For a long moment everything was a blur of white light and fracturing code. My mind reeled, trying to hold onto the life that had felt more real than anything. The scent of pine from our forest home still lingered in my nose. The weight of Elissa’s hand in mine during labor felt so recent I could almost squeeze it back.
Then the world consumed me. I blacked out.
Slowly, the living room came into focus.
I was on the floor in front of the couch. The same familiar room. Sunlight streamed through the windows exactly as it had before Sarah activated the simulation. My heart hammered against my ribs.
A girl was kneeling right in front of me, her face inches from mine, looking concerned. Soft features, messy hair, wearing a loose tank top and tiny shorts.
Jessica.
My sister’s best friend.
The one who had locked me.
I see Emily.
Fuck.

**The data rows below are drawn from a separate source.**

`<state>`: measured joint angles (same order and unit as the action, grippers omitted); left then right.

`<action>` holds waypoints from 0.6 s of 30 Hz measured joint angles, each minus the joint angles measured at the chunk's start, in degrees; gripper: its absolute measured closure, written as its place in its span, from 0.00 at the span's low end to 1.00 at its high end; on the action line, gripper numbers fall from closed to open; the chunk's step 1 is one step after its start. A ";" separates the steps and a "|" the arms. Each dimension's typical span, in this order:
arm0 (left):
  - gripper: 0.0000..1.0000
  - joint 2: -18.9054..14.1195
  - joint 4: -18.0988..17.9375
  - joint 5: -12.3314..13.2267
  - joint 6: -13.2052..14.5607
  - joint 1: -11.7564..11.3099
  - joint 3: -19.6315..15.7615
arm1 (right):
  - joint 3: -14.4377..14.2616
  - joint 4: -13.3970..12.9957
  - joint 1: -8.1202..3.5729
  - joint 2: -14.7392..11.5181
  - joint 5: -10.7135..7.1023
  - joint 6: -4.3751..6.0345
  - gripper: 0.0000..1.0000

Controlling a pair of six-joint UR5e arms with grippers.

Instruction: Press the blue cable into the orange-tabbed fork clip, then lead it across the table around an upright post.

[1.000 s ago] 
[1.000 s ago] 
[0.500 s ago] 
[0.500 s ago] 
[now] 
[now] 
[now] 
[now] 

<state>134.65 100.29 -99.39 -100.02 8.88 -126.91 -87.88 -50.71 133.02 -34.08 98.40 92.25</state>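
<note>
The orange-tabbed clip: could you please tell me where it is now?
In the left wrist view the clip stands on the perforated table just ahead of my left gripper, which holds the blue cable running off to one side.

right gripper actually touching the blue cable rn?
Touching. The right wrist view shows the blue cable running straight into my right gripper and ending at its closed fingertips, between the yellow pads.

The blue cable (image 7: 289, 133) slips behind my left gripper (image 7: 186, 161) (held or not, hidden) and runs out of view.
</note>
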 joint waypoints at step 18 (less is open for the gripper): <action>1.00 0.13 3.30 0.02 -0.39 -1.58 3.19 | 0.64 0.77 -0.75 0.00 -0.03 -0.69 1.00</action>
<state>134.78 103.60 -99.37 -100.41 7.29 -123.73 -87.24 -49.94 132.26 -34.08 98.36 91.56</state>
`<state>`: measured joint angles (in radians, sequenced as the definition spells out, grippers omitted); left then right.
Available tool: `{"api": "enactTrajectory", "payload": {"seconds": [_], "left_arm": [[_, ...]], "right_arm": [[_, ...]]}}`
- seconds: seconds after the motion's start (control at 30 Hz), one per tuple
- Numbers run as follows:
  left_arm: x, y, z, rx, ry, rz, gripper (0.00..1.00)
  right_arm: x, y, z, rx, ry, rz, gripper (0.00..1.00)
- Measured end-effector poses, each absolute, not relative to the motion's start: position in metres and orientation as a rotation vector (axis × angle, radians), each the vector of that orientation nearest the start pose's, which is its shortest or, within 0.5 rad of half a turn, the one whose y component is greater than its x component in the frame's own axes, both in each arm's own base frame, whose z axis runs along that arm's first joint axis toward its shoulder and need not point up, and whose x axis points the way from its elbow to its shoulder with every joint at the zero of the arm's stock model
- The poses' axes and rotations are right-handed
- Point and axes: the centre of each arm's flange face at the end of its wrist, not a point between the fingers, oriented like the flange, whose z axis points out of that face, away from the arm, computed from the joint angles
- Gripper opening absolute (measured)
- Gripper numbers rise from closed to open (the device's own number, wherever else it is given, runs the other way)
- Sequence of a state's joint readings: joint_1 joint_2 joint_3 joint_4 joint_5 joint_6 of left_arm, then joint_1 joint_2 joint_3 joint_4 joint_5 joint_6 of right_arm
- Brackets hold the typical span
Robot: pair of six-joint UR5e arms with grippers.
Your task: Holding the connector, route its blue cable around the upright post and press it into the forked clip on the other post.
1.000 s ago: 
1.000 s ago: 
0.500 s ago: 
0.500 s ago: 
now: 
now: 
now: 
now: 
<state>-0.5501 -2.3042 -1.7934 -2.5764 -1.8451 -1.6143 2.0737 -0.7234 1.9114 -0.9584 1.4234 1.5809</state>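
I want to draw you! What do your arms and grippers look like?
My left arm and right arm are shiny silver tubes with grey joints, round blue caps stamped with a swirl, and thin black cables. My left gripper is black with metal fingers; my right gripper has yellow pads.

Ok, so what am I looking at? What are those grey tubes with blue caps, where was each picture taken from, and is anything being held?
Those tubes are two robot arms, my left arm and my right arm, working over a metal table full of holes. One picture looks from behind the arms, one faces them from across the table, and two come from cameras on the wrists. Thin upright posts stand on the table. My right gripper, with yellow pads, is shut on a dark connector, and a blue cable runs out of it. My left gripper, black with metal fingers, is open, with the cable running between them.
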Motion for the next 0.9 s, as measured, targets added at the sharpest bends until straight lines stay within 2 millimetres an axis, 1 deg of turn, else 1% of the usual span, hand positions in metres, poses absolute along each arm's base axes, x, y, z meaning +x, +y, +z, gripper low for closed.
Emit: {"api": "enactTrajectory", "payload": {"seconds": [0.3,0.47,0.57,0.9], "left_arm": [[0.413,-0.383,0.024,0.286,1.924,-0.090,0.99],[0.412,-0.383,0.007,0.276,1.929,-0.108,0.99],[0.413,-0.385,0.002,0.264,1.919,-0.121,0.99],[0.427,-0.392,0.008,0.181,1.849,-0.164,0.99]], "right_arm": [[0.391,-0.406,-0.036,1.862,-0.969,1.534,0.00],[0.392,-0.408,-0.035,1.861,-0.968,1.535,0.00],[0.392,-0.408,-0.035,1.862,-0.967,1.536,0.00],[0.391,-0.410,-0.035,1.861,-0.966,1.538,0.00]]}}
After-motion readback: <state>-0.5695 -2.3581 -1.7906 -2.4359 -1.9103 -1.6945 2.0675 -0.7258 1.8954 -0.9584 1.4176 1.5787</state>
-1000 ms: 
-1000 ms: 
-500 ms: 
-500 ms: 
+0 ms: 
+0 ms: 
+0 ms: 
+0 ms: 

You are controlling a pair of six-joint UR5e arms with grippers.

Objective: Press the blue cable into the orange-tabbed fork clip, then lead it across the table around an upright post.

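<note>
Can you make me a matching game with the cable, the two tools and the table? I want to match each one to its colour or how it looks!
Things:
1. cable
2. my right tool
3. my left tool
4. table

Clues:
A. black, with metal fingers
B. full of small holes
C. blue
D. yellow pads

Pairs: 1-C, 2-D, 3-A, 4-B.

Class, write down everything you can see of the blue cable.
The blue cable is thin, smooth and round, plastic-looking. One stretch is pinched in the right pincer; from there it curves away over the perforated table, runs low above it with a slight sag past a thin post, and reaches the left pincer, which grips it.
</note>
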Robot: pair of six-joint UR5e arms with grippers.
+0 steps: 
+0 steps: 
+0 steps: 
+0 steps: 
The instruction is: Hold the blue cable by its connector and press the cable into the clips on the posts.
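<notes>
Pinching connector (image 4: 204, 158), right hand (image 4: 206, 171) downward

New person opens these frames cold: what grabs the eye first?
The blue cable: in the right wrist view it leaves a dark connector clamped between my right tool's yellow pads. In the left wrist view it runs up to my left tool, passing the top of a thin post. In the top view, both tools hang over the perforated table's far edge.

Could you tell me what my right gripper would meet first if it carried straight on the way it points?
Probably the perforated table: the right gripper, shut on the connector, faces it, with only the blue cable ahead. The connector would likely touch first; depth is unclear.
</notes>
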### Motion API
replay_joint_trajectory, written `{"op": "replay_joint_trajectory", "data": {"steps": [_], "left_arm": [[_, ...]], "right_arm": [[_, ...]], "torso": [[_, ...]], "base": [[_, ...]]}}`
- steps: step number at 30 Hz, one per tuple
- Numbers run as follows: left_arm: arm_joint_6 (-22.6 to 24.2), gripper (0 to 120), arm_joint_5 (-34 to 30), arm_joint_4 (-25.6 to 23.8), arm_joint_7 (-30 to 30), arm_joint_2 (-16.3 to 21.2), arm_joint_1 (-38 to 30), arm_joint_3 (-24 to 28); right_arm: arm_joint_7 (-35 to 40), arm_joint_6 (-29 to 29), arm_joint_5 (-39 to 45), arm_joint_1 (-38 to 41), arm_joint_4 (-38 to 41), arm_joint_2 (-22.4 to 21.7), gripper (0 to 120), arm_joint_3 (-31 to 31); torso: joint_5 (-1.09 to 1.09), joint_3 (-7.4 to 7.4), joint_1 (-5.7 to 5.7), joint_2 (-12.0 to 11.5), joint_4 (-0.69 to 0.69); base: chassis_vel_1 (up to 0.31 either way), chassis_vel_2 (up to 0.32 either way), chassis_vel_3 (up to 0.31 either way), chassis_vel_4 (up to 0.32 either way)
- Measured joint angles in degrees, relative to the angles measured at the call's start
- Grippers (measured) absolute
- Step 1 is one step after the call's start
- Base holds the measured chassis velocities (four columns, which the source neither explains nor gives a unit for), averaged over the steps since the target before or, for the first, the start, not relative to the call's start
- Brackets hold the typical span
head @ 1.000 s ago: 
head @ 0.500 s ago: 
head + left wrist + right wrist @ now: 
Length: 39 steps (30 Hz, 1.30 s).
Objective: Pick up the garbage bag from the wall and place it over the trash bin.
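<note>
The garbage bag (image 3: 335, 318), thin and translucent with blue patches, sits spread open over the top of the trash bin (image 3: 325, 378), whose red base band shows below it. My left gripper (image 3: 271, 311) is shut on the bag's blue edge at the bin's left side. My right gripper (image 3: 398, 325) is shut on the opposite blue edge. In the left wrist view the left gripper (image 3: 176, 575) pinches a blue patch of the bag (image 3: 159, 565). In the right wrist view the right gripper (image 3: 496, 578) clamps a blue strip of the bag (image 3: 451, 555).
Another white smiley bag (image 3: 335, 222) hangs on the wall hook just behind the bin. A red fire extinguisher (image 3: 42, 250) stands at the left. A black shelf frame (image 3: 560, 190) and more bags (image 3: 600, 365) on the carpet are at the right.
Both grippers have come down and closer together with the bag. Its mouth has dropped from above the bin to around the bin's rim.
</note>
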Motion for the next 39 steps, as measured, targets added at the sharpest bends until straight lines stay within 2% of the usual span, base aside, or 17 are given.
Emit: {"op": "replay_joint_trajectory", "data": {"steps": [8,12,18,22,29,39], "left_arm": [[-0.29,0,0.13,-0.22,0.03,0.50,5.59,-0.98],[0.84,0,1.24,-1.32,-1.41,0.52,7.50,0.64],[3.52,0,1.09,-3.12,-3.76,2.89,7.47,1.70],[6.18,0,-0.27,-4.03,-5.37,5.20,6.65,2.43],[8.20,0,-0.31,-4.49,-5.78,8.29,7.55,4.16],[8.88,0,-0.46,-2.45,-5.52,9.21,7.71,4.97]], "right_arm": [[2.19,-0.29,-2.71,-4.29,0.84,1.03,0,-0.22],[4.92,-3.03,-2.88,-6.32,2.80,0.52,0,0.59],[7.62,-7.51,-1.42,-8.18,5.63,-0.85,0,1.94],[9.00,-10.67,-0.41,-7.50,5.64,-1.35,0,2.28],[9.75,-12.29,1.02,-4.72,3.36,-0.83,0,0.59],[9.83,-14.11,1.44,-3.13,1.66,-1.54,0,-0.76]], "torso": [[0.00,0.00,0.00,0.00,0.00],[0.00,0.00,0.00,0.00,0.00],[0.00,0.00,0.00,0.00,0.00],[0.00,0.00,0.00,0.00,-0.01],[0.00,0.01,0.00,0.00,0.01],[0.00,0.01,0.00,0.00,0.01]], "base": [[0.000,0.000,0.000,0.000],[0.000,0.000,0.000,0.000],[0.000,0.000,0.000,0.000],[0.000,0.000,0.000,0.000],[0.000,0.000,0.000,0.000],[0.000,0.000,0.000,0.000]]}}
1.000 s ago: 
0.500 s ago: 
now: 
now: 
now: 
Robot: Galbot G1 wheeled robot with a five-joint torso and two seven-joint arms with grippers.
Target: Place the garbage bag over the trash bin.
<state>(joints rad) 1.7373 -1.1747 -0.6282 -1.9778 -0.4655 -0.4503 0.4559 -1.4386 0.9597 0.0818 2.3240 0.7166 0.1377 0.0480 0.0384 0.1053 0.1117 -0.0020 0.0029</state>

Recognition slammed into me like a fucking freight train.
“Jessica…” I croaked, voice hoarse from screaming in the simulation. I was back.
I pushed myself up on shaking arms and looked around wildly. Emily was sitting on the couch in her oversized t-shirt, legs tucked under her, watching everything with wide, quiet eyes. Sarah was just walking back into the room from the hallway, towel-drying her dark hair, still in her crisp white blouse and black skirt.
“Where is she?!” I screamed, tears already streaming down my face. My voice cracked with desperation. “Elissa! My wife - our baby! Where the fuck is my family?!”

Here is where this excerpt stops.